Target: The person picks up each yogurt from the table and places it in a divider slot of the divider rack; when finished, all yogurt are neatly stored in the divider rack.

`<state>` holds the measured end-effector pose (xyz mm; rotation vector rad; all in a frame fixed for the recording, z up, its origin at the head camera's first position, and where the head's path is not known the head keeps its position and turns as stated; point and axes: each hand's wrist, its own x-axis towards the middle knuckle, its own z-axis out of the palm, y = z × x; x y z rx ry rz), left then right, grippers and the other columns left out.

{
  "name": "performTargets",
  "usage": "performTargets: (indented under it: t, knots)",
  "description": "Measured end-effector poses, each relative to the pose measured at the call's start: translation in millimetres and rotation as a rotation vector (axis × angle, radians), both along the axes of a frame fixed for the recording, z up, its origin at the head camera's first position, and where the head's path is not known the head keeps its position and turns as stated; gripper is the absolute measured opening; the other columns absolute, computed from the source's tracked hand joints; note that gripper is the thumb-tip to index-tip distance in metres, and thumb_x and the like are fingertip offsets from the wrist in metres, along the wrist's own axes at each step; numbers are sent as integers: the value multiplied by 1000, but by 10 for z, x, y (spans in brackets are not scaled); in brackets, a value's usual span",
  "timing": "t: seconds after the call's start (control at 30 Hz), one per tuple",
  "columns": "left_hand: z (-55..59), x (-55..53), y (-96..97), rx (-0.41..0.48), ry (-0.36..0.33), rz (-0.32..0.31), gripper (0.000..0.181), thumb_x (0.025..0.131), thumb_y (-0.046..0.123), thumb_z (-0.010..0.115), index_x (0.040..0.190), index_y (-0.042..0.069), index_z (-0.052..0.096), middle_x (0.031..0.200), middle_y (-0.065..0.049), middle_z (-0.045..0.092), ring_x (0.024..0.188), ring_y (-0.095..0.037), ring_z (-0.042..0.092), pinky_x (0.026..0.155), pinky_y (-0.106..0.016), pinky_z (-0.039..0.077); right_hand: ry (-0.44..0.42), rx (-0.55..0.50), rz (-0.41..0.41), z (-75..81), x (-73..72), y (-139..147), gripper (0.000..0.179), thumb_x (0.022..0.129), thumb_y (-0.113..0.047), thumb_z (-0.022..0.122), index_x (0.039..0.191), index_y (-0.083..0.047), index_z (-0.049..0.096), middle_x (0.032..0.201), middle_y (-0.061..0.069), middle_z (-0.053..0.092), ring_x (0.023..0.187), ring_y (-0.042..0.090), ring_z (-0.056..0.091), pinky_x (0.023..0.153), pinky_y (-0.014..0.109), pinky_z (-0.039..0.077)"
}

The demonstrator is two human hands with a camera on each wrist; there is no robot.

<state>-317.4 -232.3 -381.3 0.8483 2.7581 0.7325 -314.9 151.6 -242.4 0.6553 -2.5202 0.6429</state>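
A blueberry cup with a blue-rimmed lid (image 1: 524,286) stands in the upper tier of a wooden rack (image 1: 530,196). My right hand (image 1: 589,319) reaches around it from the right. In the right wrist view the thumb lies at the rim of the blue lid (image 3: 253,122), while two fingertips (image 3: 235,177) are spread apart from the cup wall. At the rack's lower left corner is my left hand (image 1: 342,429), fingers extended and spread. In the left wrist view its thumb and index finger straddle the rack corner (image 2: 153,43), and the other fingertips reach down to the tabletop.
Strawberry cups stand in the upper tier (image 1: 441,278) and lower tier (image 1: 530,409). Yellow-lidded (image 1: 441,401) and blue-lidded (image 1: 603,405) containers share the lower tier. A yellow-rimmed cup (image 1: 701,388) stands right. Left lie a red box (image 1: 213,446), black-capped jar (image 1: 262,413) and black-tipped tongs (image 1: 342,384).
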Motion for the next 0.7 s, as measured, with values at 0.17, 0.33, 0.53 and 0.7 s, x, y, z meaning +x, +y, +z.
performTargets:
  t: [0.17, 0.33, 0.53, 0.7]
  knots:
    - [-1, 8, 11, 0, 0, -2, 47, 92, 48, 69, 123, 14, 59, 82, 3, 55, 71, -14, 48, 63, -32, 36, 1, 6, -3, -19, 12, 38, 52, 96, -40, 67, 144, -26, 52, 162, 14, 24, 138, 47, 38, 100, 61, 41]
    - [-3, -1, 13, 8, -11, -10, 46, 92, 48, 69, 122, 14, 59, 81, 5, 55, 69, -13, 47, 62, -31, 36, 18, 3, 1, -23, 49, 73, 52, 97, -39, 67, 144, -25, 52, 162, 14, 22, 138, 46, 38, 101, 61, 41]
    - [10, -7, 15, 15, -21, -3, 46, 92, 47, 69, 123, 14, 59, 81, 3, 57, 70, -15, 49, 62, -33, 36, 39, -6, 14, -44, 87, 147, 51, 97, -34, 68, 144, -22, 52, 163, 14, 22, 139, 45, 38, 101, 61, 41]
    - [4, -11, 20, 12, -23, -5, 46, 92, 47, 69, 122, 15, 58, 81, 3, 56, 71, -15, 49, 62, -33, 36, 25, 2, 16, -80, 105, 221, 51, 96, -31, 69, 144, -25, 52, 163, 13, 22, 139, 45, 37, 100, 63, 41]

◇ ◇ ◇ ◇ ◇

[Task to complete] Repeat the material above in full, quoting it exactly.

[Reply]
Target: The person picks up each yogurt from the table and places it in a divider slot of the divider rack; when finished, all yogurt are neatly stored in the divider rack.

`<state>` holds the measured end-effector pose (xyz mm; rotation vector rad; all in a frame fixed for the recording, z up, its origin at the head camera's first position, and where the head's path is not known the head keeps its position and turns as stated; point and axes: each hand's wrist, its own x-axis towards the middle knuckle, its own z-axis out of the palm, y = z × x; x y z rx ry rz), left then right, grippers and the other columns left out.

{
  "name": "performTargets",
  "usage": "performTargets: (indented under it: t, knots)",
  "description": "Measured end-effector poses, each relative to the pose measured at the call's start: translation in millimetres and rotation as a rotation vector (axis × angle, radians), both along the axes of a frame fixed for the recording, z up, its origin at the head camera's first position, and where the head's path is not known the head keeps its position and turns as stated; gripper is the absolute measured opening; the other columns absolute, computed from the source's tracked hand joints; note that gripper is the thumb-tip to index-tip distance in metres, and thumb_x and the like are fingertip offsets from the wrist in metres, along the wrist's own axes at each step; numbers are sent as integers: the value multiplied by 1000, but by 10 for z, x, y (spans in brackets are not scaled); in brackets, a value's usual span",
  "timing": "t: seconds after the call's start (control at 30 Hz), one per tuple",
  "columns": "left_hand: z (-55..59), x (-55..53), y (-96..97), rx (-0.41..0.48), ry (-0.36..0.33), rz (-0.32..0.31), gripper (0.000..0.181), thumb_x (0.025..0.131), thumb_y (-0.046..0.123), thumb_z (-0.010..0.115), index_x (0.040..0.190), index_y (-0.042..0.069), index_z (-0.052..0.096), middle_x (0.031..0.200), middle_y (-0.065..0.049), middle_z (-0.045..0.092), ring_x (0.024..0.188), ring_y (-0.095..0.037), ring_z (-0.042..0.092), pinky_x (0.026..0.155), pinky_y (-0.106..0.016), pinky_z (-0.039..0.077); right_hand: ry (-0.44..0.42), rx (-0.55..0.50), rz (-0.41..0.41), z (-75..81), x (-73..72), y (-139..147), gripper (0.000..0.179), thumb_x (0.022..0.129), thumb_y (-0.113..0.047), thumb_z (-0.022..0.122), index_x (0.039..0.191), index_y (-0.083..0.047), index_z (-0.049..0.096), middle_x (0.032..0.201), middle_y (-0.061..0.069), middle_z (-0.053..0.092), ring_x (0.023..0.187), ring_y (-0.042..0.090), ring_z (-0.056..0.091), pinky_x (0.023..0.153), pinky_y (-0.014..0.109), pinky_z (-0.039..0.077)"
}

The demonstrator is two human hands with a camera on each wrist; there is no robot.

<state>-317.4 -232.3 -381.3 0.8483 2.7581 0.7325 -314.9 151.6 -242.4 0.6553 -2.5202 0.6429</state>
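A blueberry cup with a blue-rimmed lid (image 1: 524,286) stands in the upper tier of a wooden rack (image 1: 530,196). My right hand (image 1: 589,319) reaches around it from the right. In the right wrist view the thumb lies at the rim of the blue lid (image 3: 253,122), while two fingertips (image 3: 235,177) are spread apart from the cup wall. At the rack's lower left corner is my left hand (image 1: 342,429), fingers extended and spread. In the left wrist view its thumb and index finger straddle the rack corner (image 2: 153,43), and the other fingertips reach down to the tabletop.
Strawberry cups stand in the upper tier (image 1: 441,278) and lower tier (image 1: 530,409). Yellow-lidded (image 1: 441,401) and blue-lidded (image 1: 603,405) containers share the lower tier. A yellow-rimmed cup (image 1: 701,388) stands right. Left lie a red box (image 1: 213,446), black-capped jar (image 1: 262,413) and black-tipped tongs (image 1: 342,384).
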Motion for the next 0.7 s, as measured, with values at 0.17, 0.33, 0.53 and 0.7 s, x, y, z meaning +x, +y, +z.
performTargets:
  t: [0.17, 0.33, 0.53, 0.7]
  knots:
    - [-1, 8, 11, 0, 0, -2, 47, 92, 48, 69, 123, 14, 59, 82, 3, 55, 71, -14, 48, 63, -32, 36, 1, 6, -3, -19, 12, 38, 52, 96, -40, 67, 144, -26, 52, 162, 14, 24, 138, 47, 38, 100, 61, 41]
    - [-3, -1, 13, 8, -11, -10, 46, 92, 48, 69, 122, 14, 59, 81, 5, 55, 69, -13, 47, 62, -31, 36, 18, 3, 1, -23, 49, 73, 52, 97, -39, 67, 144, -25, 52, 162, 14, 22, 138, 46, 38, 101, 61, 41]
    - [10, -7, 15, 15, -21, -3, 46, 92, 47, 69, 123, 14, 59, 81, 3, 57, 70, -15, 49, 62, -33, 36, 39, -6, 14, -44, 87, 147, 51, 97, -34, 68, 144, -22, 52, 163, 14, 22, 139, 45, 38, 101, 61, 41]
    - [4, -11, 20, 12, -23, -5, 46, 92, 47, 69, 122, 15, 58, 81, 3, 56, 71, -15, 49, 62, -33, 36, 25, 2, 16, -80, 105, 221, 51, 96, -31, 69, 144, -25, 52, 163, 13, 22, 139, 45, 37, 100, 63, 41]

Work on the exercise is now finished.